→ **Data segment**
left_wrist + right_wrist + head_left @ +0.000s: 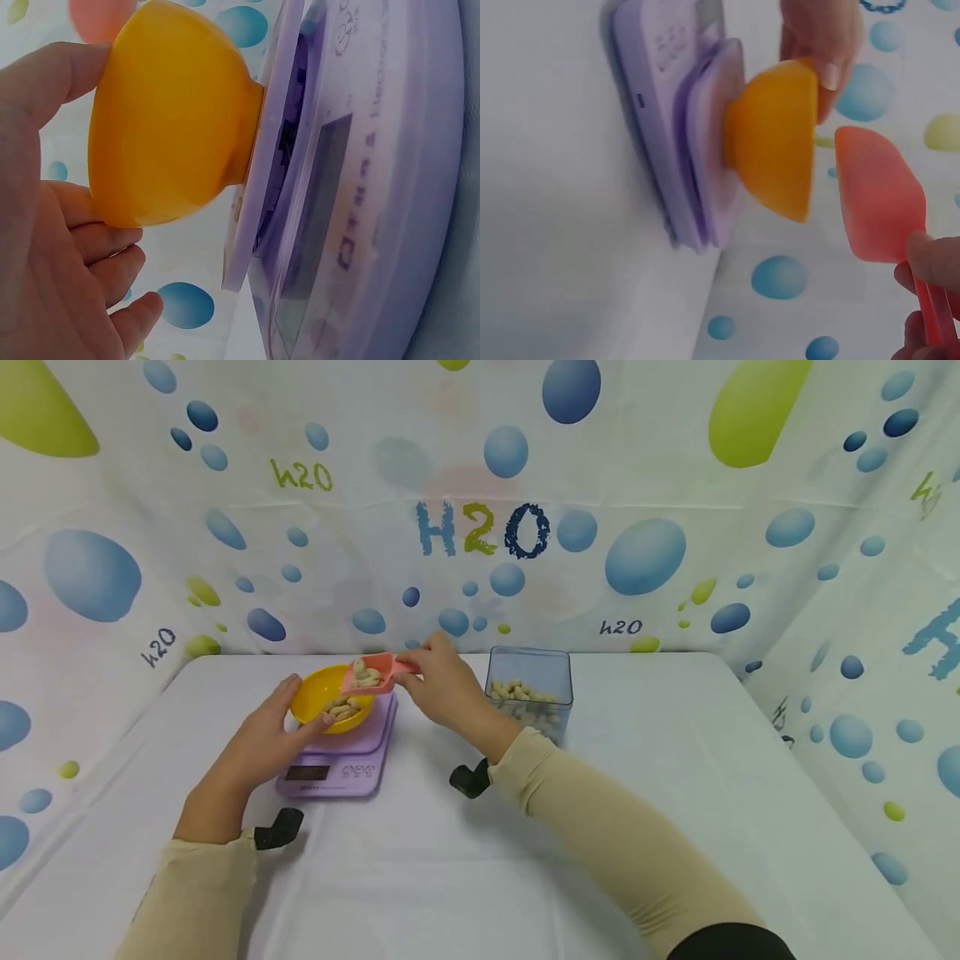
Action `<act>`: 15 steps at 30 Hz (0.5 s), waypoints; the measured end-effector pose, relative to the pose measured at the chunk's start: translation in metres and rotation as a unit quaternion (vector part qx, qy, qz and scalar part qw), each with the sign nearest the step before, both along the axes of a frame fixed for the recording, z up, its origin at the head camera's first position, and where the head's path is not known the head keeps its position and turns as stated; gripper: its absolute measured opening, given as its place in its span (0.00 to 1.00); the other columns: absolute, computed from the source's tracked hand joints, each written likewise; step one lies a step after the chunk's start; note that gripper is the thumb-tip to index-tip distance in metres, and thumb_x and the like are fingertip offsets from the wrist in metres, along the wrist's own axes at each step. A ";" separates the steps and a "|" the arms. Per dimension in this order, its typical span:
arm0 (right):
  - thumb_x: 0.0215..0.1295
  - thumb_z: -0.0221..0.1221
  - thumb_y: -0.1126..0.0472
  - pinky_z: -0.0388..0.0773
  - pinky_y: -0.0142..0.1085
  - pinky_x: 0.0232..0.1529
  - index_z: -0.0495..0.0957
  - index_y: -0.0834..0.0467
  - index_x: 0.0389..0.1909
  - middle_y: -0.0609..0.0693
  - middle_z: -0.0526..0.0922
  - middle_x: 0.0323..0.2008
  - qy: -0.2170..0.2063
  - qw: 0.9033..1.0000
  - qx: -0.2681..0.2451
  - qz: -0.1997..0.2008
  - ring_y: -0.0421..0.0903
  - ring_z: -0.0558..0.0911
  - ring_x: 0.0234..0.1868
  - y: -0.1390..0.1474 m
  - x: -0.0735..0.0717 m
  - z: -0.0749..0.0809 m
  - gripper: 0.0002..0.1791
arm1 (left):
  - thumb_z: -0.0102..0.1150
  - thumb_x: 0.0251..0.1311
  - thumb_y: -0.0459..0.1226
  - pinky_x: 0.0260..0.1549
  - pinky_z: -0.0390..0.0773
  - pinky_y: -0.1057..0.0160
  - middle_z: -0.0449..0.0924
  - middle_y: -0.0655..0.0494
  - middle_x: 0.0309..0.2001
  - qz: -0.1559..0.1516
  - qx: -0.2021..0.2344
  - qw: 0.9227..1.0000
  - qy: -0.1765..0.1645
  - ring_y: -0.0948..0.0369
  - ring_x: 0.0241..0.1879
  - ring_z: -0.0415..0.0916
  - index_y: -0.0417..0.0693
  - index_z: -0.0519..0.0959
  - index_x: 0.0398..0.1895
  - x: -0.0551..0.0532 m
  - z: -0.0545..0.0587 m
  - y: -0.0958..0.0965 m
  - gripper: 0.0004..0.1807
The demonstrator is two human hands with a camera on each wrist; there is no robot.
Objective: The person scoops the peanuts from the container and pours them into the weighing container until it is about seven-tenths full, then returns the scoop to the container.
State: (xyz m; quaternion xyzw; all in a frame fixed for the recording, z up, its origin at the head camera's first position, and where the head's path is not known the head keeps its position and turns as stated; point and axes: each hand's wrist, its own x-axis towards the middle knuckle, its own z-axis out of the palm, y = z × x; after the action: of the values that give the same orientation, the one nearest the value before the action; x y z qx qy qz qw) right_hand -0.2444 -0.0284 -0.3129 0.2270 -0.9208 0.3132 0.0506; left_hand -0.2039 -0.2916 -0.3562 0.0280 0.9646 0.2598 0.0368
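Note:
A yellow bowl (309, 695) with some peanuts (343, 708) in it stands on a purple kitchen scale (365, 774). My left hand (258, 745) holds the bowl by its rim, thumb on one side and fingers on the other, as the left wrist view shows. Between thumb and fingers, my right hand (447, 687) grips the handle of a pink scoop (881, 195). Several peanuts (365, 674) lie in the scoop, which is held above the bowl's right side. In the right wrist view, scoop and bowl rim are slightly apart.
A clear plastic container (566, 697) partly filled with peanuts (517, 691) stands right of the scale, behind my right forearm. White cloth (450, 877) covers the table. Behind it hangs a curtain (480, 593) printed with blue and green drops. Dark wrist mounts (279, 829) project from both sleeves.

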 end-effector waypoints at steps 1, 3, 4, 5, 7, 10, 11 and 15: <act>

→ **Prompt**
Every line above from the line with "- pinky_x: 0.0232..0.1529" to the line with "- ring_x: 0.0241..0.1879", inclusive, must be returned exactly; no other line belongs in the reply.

→ **Answer area**
  - pinky_x: 0.0232..0.1529
  - index_z: -0.0495..0.0957
  - index_y: -0.0834..0.0467
  - index_x: 0.0389..0.1909
  - middle_y: -0.0609..0.0693
  - middle_z: -0.0526..0.0922
  - middle_x: 0.0323..0.2008
  - qy: -0.2170..0.2063
  - qw: 0.9033..1.0000
  - qx: -0.2681..0.2451
  - qz: -0.1997..0.2008
  - ring_y: -0.0421..0.0903
  - ring_z: -0.0558..0.0911
  - ring_x: 0.0234..0.1868
  - y: -0.1390..0.1474 m
  - x: -0.0735..0.0717 m
  - z: -0.0749..0.0809 m
  - gripper: 0.0002..0.1791
arm1 (left):
  - thumb_z: -0.0102..0.1150
  - thumb_x: 0.0251..0.1311
  - thumb_y: -0.0459..0.1226
  - pinky_x: 0.0260..0.1549
  - pinky_z: -0.0390..0.0773
  - pinky_y: -0.1057..0.0160
  - middle_z: -0.0449..0.0924
  - middle_y: -0.0655..0.0494
  - middle_x: 0.0309..0.2001
  - qz: -0.1559..0.1516
  - qx: -0.2021..0.2344
  - qw: 0.9227..1.0000
  - qy: -0.1765..0.1645
  - ring_y: -0.0948..0.0369
  - ring_x: 0.0241..0.1879

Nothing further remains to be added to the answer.